‘Castle’ 3.10 Recap: “Don’t Ruin My Story with Your Logic”

Pretty much every television series that I watch is on break until after the holidays. This has given me time to dig through most of my DVR recordings. One of the last shows to air a new episode was ‘Castle’, back on December 6th. Yes, that was two weeks ago, but to be fair, the episode was pre-empted for football in Boston and didn’t air here until the following weekend. In any case, let’s catch up with it now. What, you have something more recent to talk about?

‘Last Call’ begins with a couple of people fishing in the East River, for some godforsaken reason. They’re shocked – SHOCKED, I tell you – to reel in a corpse out of the water. (Seriously, what else were they expecting to catch there?) Castle and Beckett investigate and discover that the victim was a dockworker with ties to a local mobster played by Chris Mulkey. (Where the hell was he during the ‘Twin Peaks’ reunion on ‘Psych’ recently?) This leads to the obvious suspicion that the dockworker must have owed the mobster money and couldn’t pay up. To the contrary, it turns out that he in fact had recently bought a bar from the mobster. This was a dockworker with ambition, and an unexpected source of cash.

The bar, called “The Old Haunt,” was actually one of Castle’s… well, one of his old haunts.

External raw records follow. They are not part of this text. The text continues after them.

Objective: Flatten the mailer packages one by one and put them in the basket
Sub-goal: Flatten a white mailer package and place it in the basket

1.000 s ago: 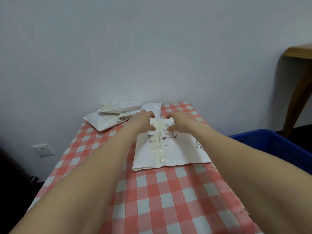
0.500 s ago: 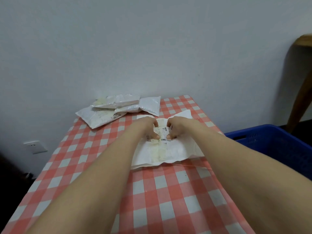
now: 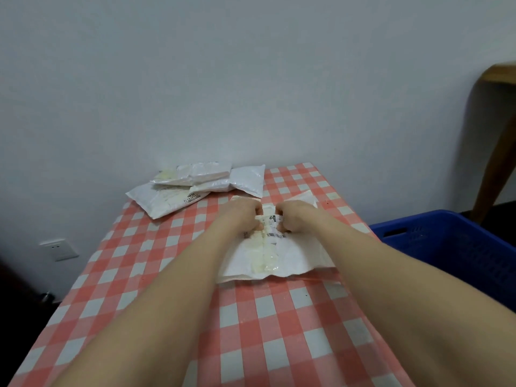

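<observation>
- a pale wall stands behind a table covered with a red-and-white checked cloth.
- a white mailer lies on the cloth near the table's right edge, wrinkled, with yellowed tape down its middle and a barcode label near its far end.
- the left hand and right hand sit close together at the mailer's far end, fingers curled, each pinching the labelled part, which is lifted and bunched between them.
- a pile of white mailers rests at the far left corner, against the wall, well apart from the hands.
- a blue basket stands just beside the table on the right; its inside is hard to make out.
- a wall socket shows low on the left, and a wooden furniture leg at the far right.
</observation>
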### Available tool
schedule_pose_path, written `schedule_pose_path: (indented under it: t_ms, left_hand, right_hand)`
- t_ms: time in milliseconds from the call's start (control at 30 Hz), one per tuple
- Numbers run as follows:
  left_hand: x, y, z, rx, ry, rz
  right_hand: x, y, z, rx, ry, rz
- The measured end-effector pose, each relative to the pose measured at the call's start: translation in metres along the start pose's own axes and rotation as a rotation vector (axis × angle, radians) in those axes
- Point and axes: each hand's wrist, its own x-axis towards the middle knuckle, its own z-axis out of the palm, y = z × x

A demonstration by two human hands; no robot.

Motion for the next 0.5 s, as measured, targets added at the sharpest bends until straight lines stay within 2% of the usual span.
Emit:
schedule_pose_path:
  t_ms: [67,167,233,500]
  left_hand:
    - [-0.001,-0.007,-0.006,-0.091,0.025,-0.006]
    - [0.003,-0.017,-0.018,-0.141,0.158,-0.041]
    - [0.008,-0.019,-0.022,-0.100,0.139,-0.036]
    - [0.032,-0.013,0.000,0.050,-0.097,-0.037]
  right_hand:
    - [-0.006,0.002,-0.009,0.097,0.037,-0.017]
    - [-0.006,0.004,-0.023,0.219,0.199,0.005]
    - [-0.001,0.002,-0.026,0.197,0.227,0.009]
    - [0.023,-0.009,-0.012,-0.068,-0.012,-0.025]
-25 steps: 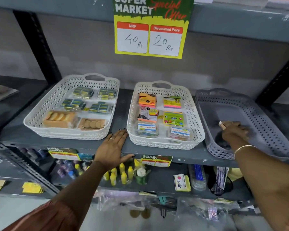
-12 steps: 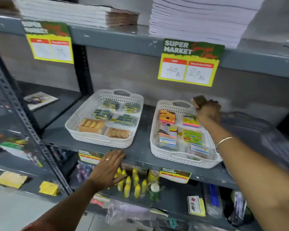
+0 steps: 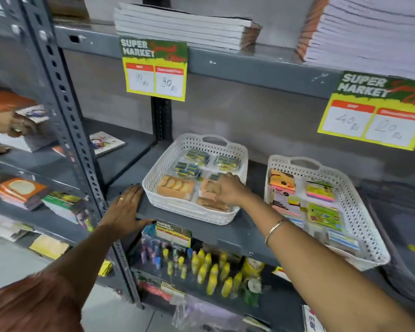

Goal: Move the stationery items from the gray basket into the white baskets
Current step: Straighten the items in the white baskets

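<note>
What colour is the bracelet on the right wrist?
Gold, a thin bangle, seen in the head view.

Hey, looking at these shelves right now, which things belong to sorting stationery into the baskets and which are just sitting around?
Part of the job:
- left white basket
- right white basket
- gray basket, at the right edge
- right hand, over packets in the left white basket
- left hand, flat on the shelf edge

Just lying about:
- notebook stacks on the upper shelf
- price signs
- yellow bottles below
</note>
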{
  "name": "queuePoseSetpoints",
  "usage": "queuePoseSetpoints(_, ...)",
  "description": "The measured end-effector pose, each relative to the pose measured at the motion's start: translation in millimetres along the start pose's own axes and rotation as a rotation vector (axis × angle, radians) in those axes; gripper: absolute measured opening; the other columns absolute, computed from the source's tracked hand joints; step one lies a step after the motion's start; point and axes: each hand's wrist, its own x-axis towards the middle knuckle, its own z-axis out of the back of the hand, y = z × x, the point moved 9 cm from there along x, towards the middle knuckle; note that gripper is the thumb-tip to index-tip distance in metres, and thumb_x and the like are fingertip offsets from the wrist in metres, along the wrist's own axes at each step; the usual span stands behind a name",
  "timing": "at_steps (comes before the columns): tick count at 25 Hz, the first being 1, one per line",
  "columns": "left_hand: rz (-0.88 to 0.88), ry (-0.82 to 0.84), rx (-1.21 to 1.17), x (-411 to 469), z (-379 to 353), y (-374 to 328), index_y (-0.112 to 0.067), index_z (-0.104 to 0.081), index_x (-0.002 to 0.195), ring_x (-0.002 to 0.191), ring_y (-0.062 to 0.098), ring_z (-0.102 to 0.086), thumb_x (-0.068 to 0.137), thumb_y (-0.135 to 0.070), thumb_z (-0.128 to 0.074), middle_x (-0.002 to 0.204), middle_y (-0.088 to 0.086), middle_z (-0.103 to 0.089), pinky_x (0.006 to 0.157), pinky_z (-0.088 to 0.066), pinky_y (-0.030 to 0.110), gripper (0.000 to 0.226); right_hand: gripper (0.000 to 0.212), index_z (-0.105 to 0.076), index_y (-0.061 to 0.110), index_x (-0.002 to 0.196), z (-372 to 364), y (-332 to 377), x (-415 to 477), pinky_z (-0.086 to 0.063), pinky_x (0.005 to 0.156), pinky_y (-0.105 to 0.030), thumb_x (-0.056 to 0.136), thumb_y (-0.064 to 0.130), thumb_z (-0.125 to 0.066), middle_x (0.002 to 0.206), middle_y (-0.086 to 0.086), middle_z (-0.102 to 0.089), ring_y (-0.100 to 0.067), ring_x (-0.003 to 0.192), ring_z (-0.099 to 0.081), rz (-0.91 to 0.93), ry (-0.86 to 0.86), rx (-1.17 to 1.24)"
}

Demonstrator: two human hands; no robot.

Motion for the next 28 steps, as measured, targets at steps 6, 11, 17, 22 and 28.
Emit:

He has a lot of affection for the place, which was built in Prohibition days and has a colorful history as a speakeasy. After the usual string of red herrings, Castle and Beckett find in the basement office a secret exit to a long-hidden bootleggers’ tunnel where the victim had located an a supply of exceedingly rare and valuable Scotch. With the help of a snooty auctioneer, he sold one of the bottles for big bucks and was planning to parcel out the rest over time to finance his business.

Castle covets that Scotch even more than he covets the bar. In the episode’s funniest scene, he and Beckett track down the sold bottle to a douchebag internet gaming millionaire – a kid barely legal to drink, if even – who’d bought it just to throw around his money and has no appreciation at all for fine liquor. He was cutting it with Mountain Dew (or something similar, I forget). Castle is mortified.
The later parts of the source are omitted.